#### GOAL OF THE EXERCISE
The expected output is the complete data, reproduced exactly.

#### MATERIAL PROVIDED
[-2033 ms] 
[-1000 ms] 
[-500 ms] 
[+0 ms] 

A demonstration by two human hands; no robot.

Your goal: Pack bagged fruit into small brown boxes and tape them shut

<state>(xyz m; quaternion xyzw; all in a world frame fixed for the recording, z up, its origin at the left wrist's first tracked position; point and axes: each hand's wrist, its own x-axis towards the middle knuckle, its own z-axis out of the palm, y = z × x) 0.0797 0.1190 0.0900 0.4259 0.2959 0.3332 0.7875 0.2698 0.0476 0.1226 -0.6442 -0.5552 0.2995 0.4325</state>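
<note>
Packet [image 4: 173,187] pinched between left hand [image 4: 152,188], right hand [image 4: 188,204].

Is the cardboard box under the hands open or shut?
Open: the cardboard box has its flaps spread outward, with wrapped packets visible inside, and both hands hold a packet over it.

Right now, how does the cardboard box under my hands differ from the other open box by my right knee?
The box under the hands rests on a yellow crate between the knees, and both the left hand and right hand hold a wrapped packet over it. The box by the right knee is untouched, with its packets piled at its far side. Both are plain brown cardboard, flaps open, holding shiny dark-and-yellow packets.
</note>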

#### WRITTEN ANSWER
[-2033 ms] 
[-1000 ms] 
[-500 ms] 
[+0 ms] 

A demonstration by two human hands; no robot.

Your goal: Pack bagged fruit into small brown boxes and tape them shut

<state>(xyz m; quaternion xyzw; all in a world frame fixed for the recording, z up, its origin at the left wrist's first tracked position; point and axes: each hand's wrist, its own x-axis towards the middle knuckle, its own z-axis out of the palm, y = z × x) 0.0797 0.1190 0.0900 0.4259 0.2959 0.3332 0.7875 0.2698 0.0476 0.1226 -0.6442 -0.5552 0.2995 0.4325</state>
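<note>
Packet [image 4: 173,187] pinched between left hand [image 4: 152,188], right hand [image 4: 188,204].

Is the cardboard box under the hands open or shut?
Open: the cardboard box has its flaps spread outward, with wrapped packets visible inside, and both hands hold a packet over it.

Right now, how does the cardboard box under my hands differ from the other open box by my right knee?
The box under the hands rests on a yellow crate between the knees, and both the left hand and right hand hold a wrapped packet over it. The box by the right knee is untouched, with its packets piled at its far side. Both are plain brown cardboard, flaps open, holding shiny dark-and-yellow packets.
</note>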

Nothing more is needed for this exercise.